Born Vivienne Tanya Stephens on July 2, 1973 in Kingston Jamaica, Stephens is an influential reggae artist who shot to international prominence the late 1990s with such hit songs as “Yuh Nuh Ready Fi Dis Yet” and “It’s a Pity”.
Tanya Stephens’ command of the English language and deft ability to tackle deep social issues with powerful messages with the simplest of phrases has gained her fans across many walks of life. From the hallowed halls of higher learning to street corners, from political chambers to executive suites her messages are clear, concise, powerful and prophetic.
With a loyal fanbase across the world, Tanya sat with Ocean Style Editor Douglas Gordon and shared some of her thoughts on various topics.
On Her Music
Douglas Gordon: Do you write your own lyrics?
Tanya Stephens: Yes. Except for I Am Woman by Helen Reddy.
Douglas: What serves as the inspiration for your music?
Tanya: Life, especially people.

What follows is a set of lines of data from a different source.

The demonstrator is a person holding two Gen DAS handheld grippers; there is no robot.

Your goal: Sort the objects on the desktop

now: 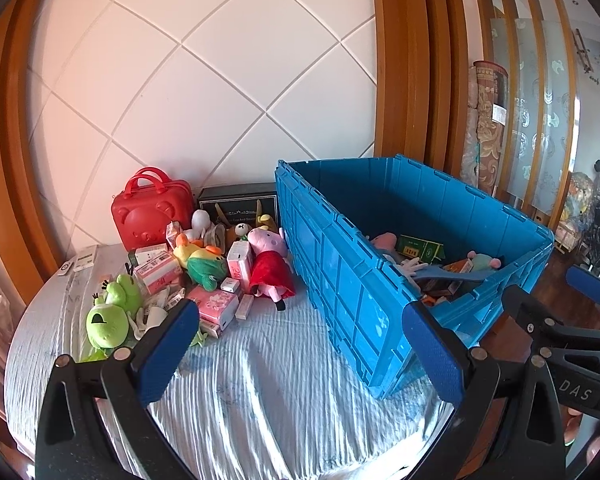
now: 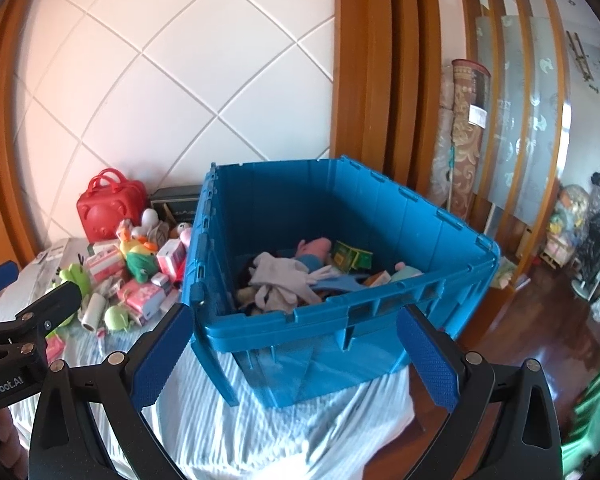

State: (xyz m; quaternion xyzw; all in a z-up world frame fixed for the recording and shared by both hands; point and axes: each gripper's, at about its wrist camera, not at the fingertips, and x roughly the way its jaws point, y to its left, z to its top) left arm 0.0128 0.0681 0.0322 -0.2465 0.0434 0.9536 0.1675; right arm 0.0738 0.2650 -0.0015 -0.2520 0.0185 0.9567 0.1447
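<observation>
both claws are spread wide with nothing between the pads: my left gripper (image 1: 300,354) hangs over bare cloth in front of the heap, my right gripper (image 2: 296,356) sits just short of the near rim of the blue crate (image 2: 332,312). the crate already holds a pale glove, a green box and a couple of soft toys, so i judge the sorting is partway through and the next step is another pick from the heap. the things left to sort lie in a pile to the left of the crate: a pig plush in a red dress (image 1: 270,268) just beside the crate wall, a green frog plush (image 1: 110,314) nearest my left claw, pink boxes (image 1: 216,304) and smaller packets between them. i'd take the frog with the left gripper, coming down over its fat body, closing gently since it will squash, then lift clear of the rim before releasing. the table wears a wrinkled pale-blue cloth (image 1: 268,380) that could snag a low finger. behind stand a red case (image 1: 152,212), a white quilted wall, wood trim and a dark floor to the right.
</observation>
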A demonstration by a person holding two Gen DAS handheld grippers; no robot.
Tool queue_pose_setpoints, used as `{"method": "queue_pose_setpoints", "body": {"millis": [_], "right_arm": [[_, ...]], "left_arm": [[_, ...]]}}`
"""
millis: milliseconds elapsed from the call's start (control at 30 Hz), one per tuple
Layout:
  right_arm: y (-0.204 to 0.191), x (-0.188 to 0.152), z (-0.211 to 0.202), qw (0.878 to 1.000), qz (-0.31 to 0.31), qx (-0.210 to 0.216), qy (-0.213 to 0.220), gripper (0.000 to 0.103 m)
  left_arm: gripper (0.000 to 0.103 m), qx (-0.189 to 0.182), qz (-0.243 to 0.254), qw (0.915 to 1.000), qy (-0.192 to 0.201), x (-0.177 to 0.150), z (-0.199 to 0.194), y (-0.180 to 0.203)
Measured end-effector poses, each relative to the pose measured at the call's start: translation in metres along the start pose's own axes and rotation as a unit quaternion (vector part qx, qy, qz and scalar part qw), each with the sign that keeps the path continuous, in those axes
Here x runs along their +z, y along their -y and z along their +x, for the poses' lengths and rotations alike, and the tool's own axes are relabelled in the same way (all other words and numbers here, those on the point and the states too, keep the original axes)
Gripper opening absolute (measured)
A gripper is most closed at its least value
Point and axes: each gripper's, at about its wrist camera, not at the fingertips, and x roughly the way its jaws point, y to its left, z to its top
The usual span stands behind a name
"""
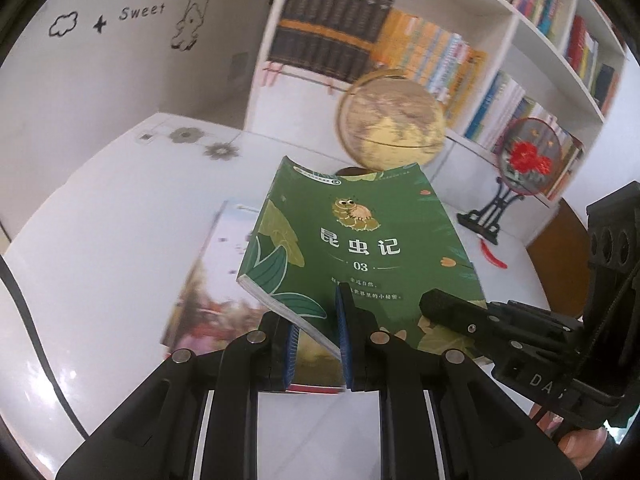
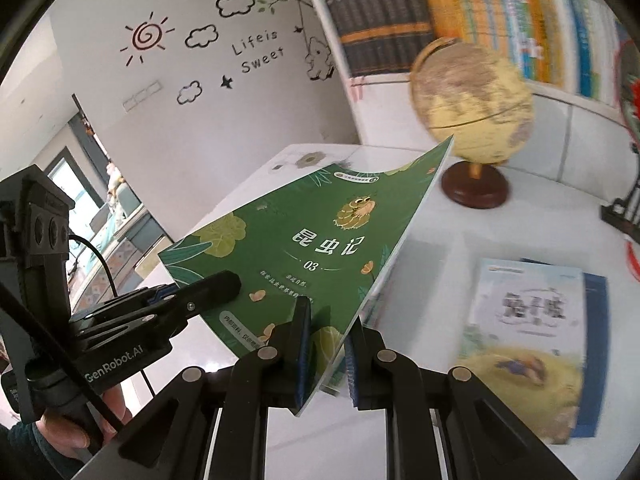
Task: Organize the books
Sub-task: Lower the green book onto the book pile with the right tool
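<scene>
A green paperback book (image 1: pixel 360 248) with an insect drawing and "03" on its cover is held tilted above the white table. My left gripper (image 1: pixel 320 340) is shut on its near edge. My right gripper (image 2: pixel 328 352) is shut on the same book (image 2: pixel 312 240) at its right edge; it also shows in the left wrist view (image 1: pixel 448 304). My left gripper shows at the left of the right wrist view (image 2: pixel 216 284). A blurred colourful book (image 1: pixel 208 280) lies on the table under the green one. A pale blue book (image 2: pixel 528 336) lies flat to the right.
A tan globe (image 1: pixel 390 120) on a wooden base stands behind the books, also in the right wrist view (image 2: pixel 472 108). A round fan with red flowers on a black stand (image 1: pixel 524 156) stands at right. A white bookshelf (image 1: pixel 516 36) full of books lines the back. The white table (image 1: pixel 100 240) extends left.
</scene>
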Motion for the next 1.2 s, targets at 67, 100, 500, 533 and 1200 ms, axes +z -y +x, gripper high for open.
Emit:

Humans are the stupidest animals and so they inspire me.
Douglas: Where do you go for inspiration?
Tanya: I just live. There is a story in everything and it is just all about real life and experiences.
Douglas: The Caribbean is a very conservative, close-minded type of environment, and by addressing certain topics and being brutally frank about them, you are going to alienate some people. Do you feel like you are missing out on some of your audience?
Tanya: My music is not just dancing music for partying. It is listening music so people can have discussions, and if my music starts a conversation, I feel like I succeeded.
Douglas: What is the message you want your music to convey?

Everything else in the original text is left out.